__ACTIVITY__
Please repeat only the lines below starting at the line that holds "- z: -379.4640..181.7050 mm" and ending at the line that holds "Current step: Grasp", exactly, with both of those lines included and every picture omitted.

__SUPPLIED INFORMATION__
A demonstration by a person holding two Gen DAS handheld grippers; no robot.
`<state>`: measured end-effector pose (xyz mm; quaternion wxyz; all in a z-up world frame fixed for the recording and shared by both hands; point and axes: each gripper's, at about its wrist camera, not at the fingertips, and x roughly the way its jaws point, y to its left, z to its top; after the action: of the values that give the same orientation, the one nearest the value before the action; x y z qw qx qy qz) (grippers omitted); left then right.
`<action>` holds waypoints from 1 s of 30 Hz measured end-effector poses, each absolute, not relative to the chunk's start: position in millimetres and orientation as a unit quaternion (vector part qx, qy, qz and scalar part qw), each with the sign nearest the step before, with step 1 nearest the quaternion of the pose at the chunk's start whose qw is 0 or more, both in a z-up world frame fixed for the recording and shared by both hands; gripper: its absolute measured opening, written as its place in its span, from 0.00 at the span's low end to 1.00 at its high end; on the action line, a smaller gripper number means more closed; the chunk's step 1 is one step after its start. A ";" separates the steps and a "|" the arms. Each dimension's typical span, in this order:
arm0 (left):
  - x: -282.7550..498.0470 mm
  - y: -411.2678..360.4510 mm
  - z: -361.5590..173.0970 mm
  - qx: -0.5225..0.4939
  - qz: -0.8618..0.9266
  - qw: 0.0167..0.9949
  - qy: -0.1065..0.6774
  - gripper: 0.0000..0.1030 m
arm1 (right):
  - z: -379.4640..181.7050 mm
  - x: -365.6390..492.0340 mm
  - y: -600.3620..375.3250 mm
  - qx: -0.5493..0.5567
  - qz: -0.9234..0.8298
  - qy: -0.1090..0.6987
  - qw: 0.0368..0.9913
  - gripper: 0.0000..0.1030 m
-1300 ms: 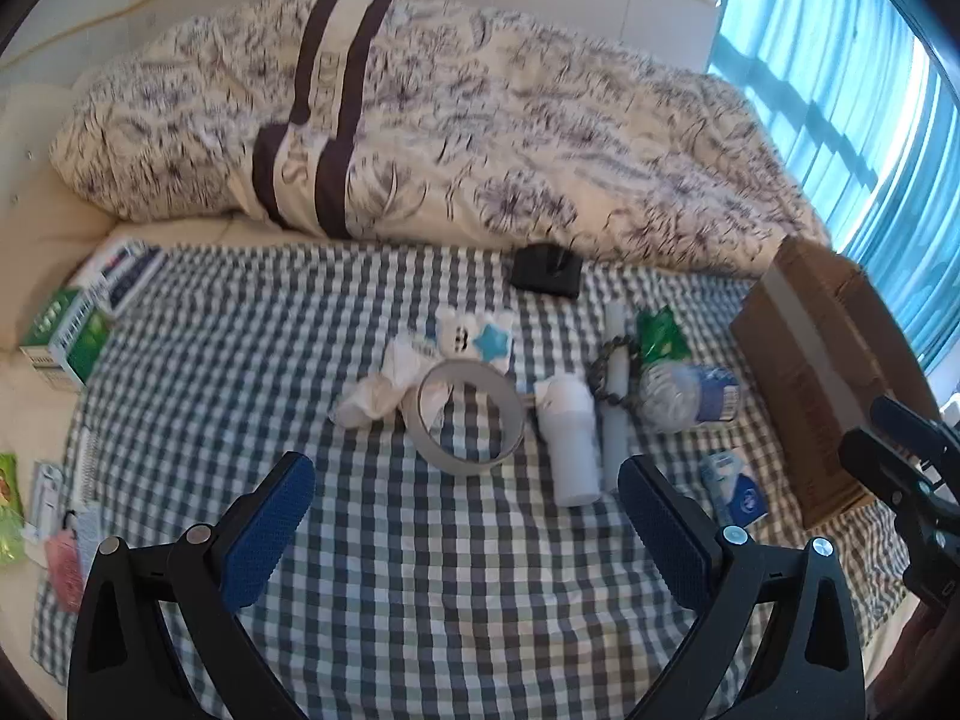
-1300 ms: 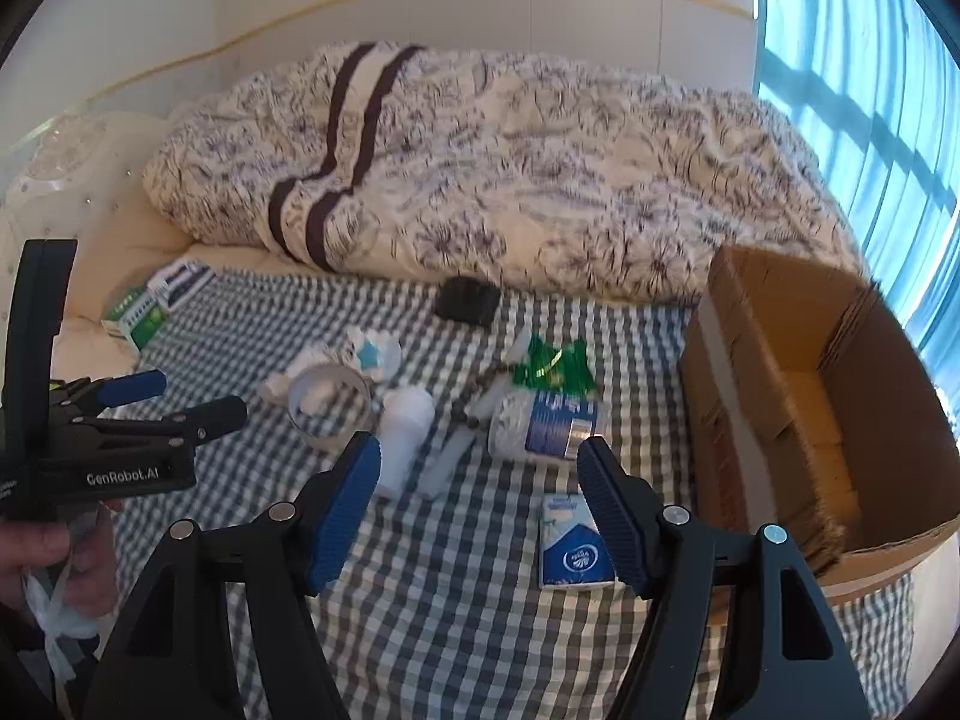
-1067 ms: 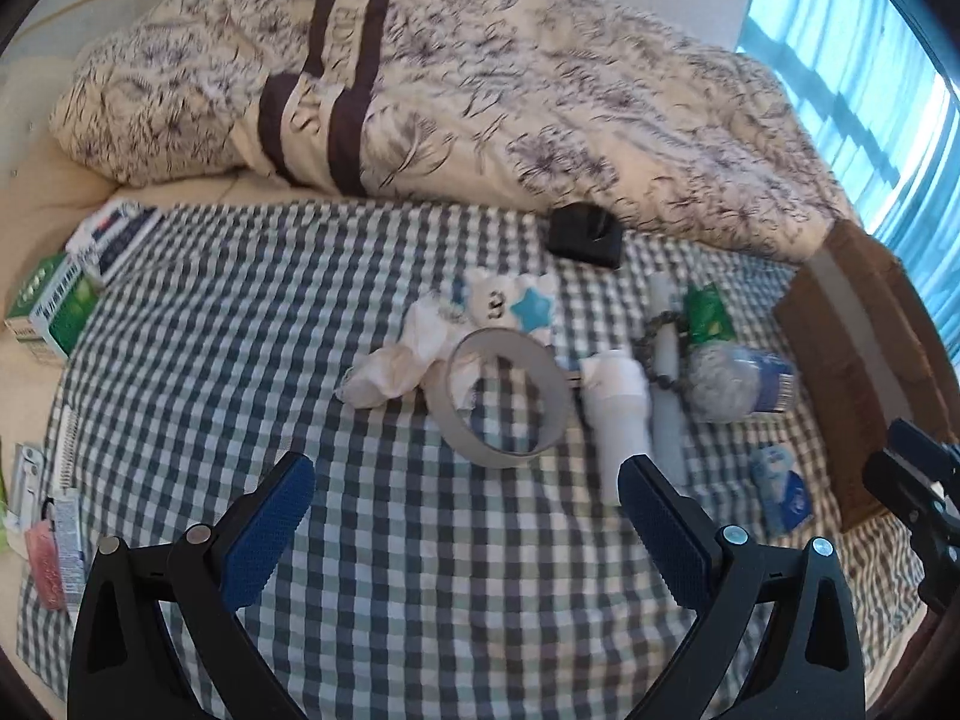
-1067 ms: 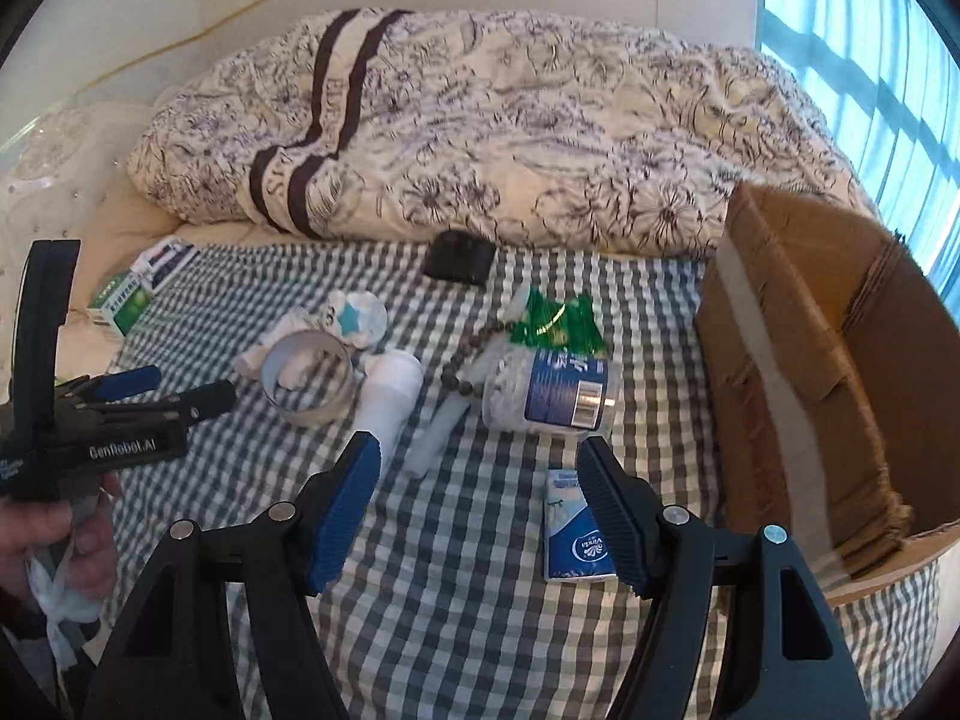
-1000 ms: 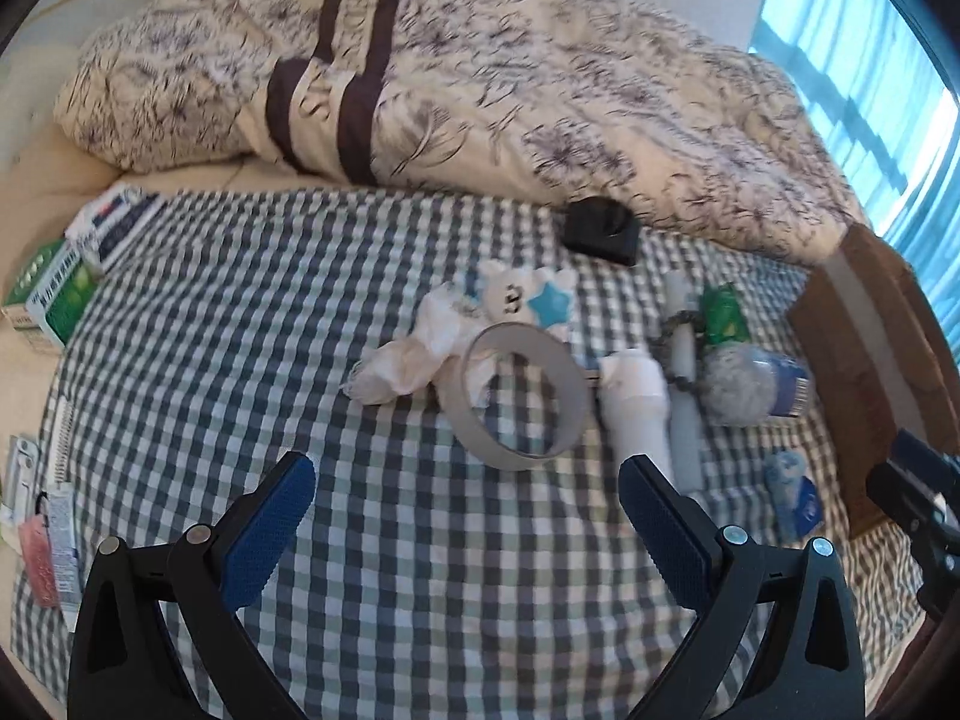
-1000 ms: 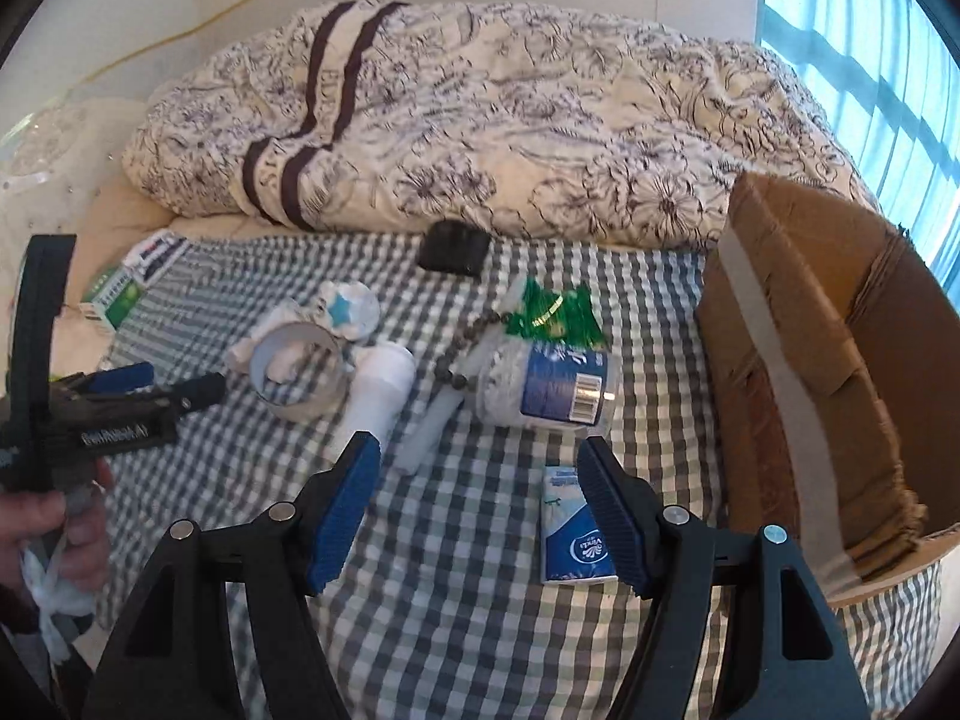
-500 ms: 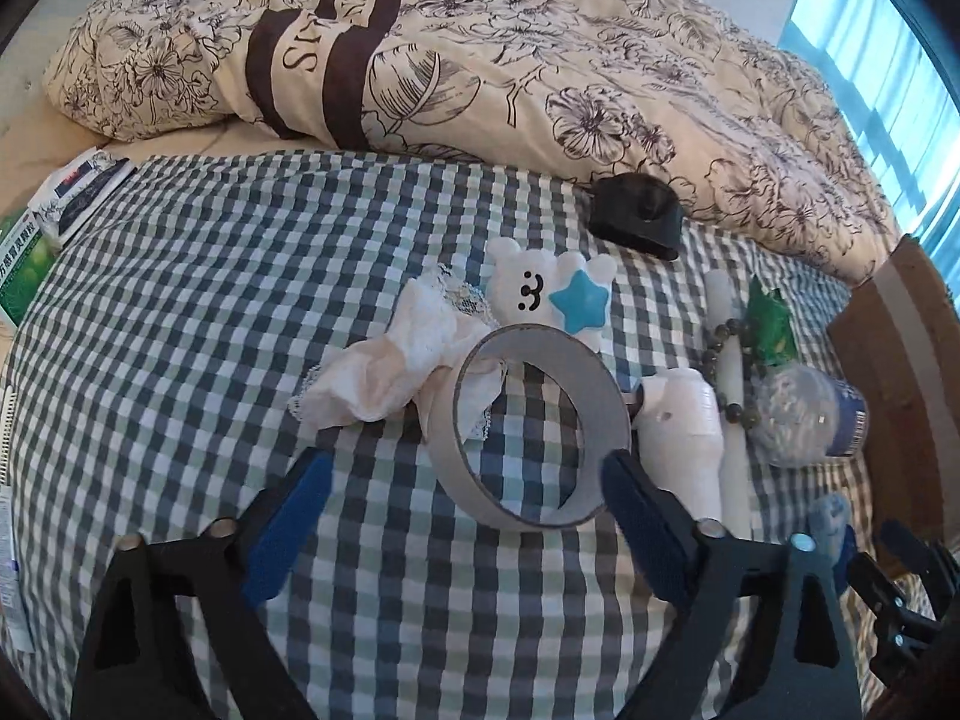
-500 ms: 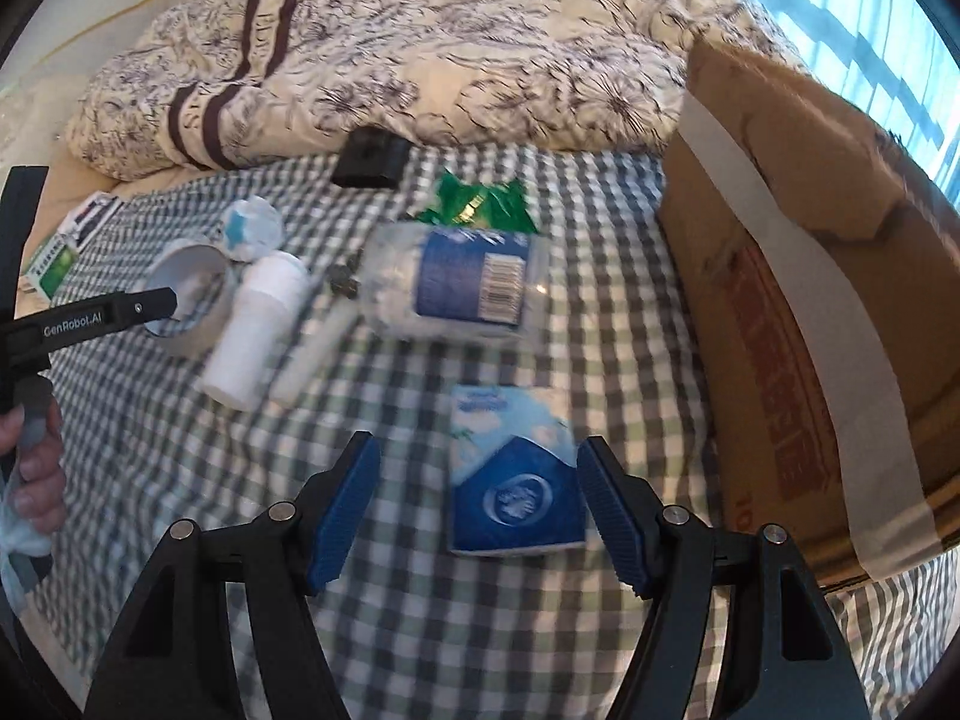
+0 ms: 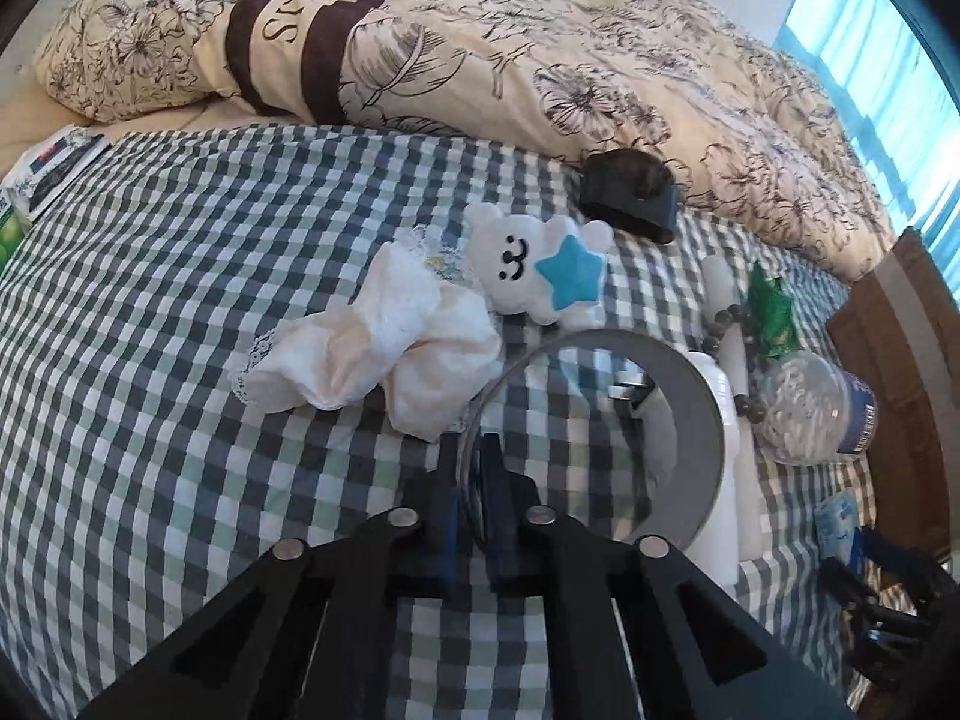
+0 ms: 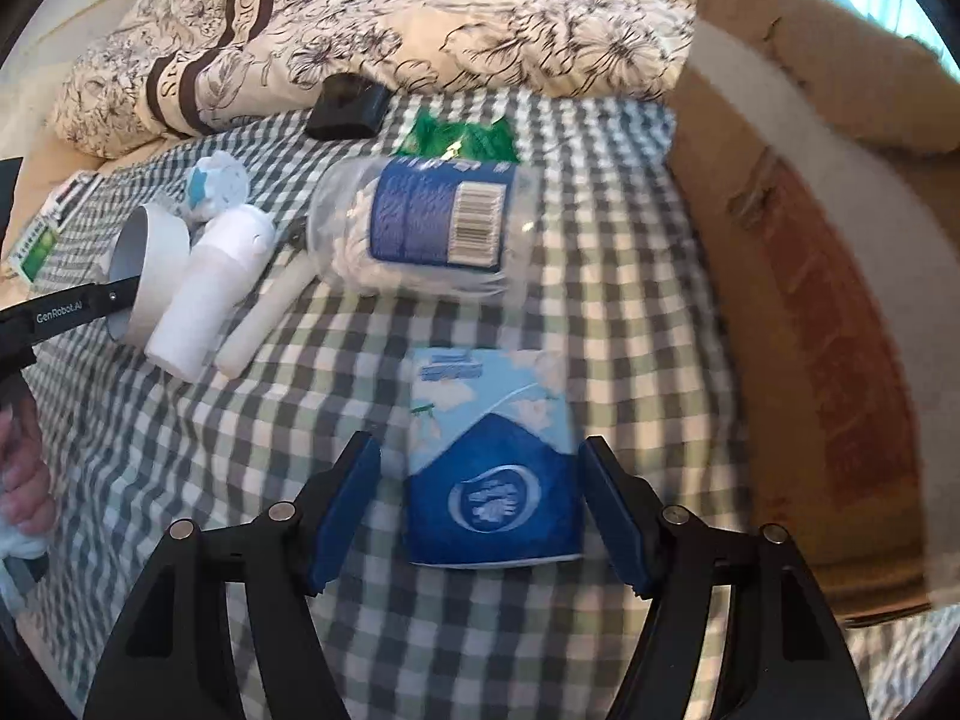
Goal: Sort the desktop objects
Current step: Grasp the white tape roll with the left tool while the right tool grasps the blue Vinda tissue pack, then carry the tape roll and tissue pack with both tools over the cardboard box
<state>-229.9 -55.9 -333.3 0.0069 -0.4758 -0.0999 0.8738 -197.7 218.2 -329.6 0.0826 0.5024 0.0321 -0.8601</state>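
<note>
The left gripper point(image 9: 471, 495) is clamped on the near wall of the grey tape ring point(image 9: 690, 420), which hides part of the white bottle point(image 9: 717, 480) behind it. The right gripper point(image 10: 480, 504) is spread wide around a blue tissue pack point(image 10: 495, 459) lying flat on the checked cloth point(image 10: 630, 276), slightly blurred, beside the cardboard box point(image 10: 840, 300).

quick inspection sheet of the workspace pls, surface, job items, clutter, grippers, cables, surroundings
surface: checked cloth over a bed.
job's things: tape ring, tissue pack, plastic jar, white bottle, plush toy, crumpled cloth, green packet, black item.
clutter: boxes at the cloth's left edge.
grippers: left gripper shut on the tape ring's wall; right gripper open, astride the tissue pack.
cables: nothing seen.
surroundings: floral duvet, cardboard box, blue curtain.
</note>
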 end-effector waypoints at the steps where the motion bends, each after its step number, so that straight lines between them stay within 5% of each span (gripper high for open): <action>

__OUTPUT FOR THIS EXERCISE__
  - z: -379.4640..181.7050 mm
  - x: -365.6390..492.0340 mm
  - y: -600.3620..375.3250 mm
  - qx: -0.5493..0.5567
  - qz: -0.9234..0.8298
  - qy: -0.1090..0.6987
  - qw: 0.0368..0.9913
  - gripper: 0.0000..0.1030 m
-1300 ms: 
-1300 ms: 
-1067 ms: 
-1067 ms: 
-1000 ms: 
-1000 ms: 
-500 ms: 
-500 ms: 
+0 ms: 
+0 ms: 
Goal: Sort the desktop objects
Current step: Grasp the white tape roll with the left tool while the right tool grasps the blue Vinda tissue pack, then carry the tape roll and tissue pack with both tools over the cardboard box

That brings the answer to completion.